Huge amounts of pressure came to bear and ASJ walked back her intent to replace the superintendent.

Last Friday the board met, recriminations were thrown in both directions by board members and ASJ and Vitti apologized to each other.

They met again Monday to discuss the achievement gap between white and minority students that started the kerfuffle, and the education faction of the board wanted aspirational goals while the superintendent, probably feeling emboldened and despite the fact he had changed his tune last week signaling a willingness to offer higher goals was now again only wiling to offer modest ones.

And yes folks that means we were right back to where we started

Strangely enough they were also both right.

I don't believe aspirational goals are the way to go. I agree with the superintendent we need reasonable and achievable goals. Huge goals that we most likely won't meet would most likely demoralize the district and lead to more finger pointing.

At the same time I thin ASJ was right and that it was time for the super to go, though I look at teacher moral, discipline, communication and the Engage NY curriculum he picked, that are all dreadful.

There you go.

Welcome to Duval County.


  1. They're all wrong--every single one. They are basing their targets on test scores, not on multiple measures that actually determine how well students are learning and how well schools are functioning to meet their needs. Test scores in the Common Core era (rebranded as FSA here) do NOT measure student achievement. Until the board and superintendent realize this, the infighting, squabbling, and backstabbing will continue.

  2. Suarez has found out information on Vitti. That's why they are fighting. There are a lot of unethical things happening with the district. I am surprised the actual transcripts from the meeting have not been released!
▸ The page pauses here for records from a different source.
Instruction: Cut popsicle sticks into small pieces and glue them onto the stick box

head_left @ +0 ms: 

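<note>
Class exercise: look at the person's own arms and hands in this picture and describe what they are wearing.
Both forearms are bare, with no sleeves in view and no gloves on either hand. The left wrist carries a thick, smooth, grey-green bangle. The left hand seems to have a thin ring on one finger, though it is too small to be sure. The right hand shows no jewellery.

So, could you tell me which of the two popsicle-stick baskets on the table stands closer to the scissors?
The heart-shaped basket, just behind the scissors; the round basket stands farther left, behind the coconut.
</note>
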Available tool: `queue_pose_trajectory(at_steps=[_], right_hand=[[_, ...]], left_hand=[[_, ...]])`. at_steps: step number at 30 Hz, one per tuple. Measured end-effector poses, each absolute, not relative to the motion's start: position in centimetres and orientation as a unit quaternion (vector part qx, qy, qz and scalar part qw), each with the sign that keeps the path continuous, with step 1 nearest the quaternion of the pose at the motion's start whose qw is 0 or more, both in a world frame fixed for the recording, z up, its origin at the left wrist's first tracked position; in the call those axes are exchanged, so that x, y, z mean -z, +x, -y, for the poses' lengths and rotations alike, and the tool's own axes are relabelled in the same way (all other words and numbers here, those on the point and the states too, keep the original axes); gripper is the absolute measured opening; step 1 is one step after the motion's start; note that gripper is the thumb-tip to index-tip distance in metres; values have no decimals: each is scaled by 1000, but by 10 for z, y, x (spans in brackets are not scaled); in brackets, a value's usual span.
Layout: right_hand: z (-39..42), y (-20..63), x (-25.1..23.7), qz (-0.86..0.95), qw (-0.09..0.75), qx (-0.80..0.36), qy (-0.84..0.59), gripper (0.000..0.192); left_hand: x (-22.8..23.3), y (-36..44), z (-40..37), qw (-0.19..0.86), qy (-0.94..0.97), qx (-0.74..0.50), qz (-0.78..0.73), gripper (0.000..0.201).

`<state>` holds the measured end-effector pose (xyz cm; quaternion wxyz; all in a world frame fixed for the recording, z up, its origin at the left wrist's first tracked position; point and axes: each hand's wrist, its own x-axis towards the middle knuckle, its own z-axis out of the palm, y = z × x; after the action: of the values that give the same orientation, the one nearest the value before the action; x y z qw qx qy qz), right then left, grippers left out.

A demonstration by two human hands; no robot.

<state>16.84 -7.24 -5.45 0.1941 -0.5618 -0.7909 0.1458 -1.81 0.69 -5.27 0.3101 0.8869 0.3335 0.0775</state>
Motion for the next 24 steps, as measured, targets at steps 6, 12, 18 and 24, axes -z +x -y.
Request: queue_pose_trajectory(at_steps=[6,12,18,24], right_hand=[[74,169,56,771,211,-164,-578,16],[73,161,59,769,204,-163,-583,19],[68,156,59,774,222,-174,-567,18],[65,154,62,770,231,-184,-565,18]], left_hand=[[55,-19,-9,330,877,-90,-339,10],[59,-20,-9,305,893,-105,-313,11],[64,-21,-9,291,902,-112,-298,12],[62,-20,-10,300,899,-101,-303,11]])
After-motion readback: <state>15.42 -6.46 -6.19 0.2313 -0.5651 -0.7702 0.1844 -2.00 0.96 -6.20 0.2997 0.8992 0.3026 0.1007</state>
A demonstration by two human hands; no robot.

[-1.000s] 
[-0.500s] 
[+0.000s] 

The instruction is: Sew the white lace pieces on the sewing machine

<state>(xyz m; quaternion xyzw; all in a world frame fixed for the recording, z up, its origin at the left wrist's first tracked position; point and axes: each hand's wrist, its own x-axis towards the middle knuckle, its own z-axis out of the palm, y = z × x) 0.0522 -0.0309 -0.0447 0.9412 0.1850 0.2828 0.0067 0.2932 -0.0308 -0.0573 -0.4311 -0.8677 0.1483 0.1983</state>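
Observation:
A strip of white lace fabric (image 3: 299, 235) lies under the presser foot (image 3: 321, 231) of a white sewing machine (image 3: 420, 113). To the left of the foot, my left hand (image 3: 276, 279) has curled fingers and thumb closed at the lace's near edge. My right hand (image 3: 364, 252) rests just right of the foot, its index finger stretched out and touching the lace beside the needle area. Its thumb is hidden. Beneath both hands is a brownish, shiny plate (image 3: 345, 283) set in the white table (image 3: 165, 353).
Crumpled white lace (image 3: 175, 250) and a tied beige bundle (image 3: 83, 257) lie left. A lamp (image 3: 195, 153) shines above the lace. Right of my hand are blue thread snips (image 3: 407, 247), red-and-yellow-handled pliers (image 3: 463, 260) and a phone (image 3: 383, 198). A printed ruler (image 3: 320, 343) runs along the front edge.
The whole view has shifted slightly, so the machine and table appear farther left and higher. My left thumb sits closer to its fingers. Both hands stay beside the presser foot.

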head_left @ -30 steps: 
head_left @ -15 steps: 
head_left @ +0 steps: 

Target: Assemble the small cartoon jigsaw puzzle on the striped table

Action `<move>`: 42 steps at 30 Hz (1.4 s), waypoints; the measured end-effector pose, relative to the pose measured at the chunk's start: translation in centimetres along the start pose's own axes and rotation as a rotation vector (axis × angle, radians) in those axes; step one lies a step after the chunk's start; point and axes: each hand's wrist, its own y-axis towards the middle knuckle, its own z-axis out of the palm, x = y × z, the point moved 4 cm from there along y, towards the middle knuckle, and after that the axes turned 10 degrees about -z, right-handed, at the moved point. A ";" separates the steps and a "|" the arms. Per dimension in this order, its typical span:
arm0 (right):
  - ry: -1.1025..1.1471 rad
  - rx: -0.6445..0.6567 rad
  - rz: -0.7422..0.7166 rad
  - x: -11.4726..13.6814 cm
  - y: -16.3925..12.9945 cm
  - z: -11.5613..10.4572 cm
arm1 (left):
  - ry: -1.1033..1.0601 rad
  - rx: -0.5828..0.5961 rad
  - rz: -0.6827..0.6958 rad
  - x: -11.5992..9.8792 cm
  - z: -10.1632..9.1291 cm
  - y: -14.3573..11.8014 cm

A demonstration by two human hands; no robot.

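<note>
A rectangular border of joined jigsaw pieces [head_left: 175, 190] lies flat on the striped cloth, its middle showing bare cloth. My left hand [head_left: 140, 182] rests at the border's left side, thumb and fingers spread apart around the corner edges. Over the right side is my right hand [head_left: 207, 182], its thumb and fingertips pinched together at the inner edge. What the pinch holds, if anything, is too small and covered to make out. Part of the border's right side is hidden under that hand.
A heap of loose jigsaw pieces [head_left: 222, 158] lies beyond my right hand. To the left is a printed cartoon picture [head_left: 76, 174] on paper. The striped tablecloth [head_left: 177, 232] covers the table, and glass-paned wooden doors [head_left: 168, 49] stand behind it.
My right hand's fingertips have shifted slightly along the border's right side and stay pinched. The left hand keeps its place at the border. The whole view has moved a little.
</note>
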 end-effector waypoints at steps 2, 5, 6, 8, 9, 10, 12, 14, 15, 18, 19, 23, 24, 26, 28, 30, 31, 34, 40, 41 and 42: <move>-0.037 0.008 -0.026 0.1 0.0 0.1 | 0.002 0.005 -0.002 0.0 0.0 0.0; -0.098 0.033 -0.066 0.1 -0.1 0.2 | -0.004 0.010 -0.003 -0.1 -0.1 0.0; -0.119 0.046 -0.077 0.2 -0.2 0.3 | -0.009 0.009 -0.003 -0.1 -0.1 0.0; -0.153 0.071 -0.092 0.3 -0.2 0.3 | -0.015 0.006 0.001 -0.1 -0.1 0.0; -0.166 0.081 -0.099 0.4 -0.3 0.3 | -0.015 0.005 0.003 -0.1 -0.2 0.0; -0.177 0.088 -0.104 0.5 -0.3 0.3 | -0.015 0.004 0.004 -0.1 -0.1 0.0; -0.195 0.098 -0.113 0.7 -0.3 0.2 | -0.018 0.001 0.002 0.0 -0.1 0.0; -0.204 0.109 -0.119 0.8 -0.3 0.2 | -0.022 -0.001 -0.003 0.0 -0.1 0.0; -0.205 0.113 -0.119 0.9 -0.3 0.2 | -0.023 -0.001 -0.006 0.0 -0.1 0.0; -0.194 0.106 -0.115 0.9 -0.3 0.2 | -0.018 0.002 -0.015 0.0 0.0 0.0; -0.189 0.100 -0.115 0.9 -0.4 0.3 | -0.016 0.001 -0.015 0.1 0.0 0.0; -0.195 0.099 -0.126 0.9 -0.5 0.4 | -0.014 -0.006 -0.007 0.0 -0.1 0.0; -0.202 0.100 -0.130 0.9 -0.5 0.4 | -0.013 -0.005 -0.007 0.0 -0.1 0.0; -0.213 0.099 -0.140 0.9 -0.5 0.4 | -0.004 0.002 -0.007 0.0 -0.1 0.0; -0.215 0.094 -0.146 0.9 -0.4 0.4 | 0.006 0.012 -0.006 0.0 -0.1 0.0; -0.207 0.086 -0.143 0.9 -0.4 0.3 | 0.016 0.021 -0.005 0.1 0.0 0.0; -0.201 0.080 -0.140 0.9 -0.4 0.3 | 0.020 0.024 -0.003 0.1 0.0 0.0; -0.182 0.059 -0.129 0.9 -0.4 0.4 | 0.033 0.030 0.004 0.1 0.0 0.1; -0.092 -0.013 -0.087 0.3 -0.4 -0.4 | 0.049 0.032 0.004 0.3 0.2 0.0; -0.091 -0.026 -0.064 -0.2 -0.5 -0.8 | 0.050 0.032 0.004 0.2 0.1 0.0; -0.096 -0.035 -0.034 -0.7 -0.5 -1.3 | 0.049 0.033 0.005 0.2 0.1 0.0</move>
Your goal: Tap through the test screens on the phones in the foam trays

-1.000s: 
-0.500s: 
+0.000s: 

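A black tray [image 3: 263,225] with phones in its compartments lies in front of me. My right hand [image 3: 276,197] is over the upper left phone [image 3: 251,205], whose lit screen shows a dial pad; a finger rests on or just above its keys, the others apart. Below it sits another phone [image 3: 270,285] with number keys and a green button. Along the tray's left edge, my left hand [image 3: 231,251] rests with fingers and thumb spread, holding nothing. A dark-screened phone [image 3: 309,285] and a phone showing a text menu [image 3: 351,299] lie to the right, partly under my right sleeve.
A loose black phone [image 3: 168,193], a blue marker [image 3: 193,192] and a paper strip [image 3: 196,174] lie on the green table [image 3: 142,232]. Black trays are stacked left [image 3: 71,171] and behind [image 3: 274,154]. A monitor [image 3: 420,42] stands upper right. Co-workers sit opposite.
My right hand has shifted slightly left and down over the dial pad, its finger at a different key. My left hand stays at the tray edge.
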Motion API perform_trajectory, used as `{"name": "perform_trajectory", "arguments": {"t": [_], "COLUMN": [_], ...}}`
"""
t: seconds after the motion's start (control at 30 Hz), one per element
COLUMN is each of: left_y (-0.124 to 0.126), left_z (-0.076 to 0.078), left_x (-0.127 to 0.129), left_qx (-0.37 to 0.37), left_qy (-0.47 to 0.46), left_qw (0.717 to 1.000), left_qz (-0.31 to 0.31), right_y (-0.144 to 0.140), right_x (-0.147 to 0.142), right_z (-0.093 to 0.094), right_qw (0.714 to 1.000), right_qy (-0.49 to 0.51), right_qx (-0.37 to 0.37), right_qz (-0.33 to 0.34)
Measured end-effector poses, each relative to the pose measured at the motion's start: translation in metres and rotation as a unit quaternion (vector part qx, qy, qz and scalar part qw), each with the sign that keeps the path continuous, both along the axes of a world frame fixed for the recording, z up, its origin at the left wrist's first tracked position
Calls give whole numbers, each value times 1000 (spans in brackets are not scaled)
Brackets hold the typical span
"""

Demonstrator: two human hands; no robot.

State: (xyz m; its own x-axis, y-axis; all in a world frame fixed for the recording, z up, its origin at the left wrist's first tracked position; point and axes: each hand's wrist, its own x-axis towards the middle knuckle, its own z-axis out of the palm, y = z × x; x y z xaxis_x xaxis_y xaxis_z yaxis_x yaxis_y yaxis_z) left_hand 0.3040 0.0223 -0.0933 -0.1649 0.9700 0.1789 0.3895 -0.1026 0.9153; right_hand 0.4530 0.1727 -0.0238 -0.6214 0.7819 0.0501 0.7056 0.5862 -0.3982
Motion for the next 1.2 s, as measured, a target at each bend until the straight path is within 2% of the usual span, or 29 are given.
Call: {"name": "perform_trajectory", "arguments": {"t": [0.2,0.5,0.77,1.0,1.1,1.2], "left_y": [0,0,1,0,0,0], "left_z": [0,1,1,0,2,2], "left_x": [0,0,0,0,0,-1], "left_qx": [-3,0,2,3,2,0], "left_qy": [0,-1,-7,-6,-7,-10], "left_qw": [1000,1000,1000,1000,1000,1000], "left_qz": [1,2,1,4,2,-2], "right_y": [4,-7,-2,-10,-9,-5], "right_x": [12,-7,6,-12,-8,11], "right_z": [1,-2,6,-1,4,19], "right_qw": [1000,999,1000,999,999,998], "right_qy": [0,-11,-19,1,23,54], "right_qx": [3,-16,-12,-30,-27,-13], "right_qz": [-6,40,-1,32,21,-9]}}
  3. Although I am by no means a Vitti fan, I agree with at least the idea that literacy growth takes time. People who think an 8th grader who reads at a 2nd grade level can be brought to an 8th grade level within a year or two simply don't understand how vocabulary acquisition works. Learning how to read and write takes time, loads of time, and some students come to school (kindergarten) reading above level (sometimes 1st-3rd grade) because of their parents/community while others struggle with writing their names; studies have shown that more educated parents (doesn't have to be formally educated), usually produce more literate kids. Other kids don't have that benefit and although they can grow, the gap is almost impossible to completely close as the kids from professional families learn at an exponential rate, whereas kids from more disadvantaged backgrounds grow at a steady rate. Every kid can learn, but not every kid will learn at the same rate. What Vitti suffers from is the belief that a program like Achieve 3000 is all that is needed to produce growth, so he doesn't invest in libraries (ours doesn't have books any longer) nor does he invest in books for students to take home and read. Instead, we have class sets, and when I teach seniors who tell me that they have never been asked to read a part or whole book at home, how is that preparing kids to be successful in college???? Vitti doesn't want to invest the time or money into students. He is hoping that some program will work magic. It just won't, and we will be sitting here years from now lamenting the same issues, primarily because people don't understand how to promote literacy, and no district wants to teach parents how to read with their kids so they come semi-prepared to learn. When it comes to it, schools simply cannot do everything. They were never meant to. I learned how to read because my parents read with me, so in pre-kindergarten, I was already reading small books. There exists the disparity, and it will always exist, unfortunately, to some degree. Once again, every kid can learn and grow, but the pace cannot necessarily be dictated by a test that constantly changes. The school board needs to get it together and listen.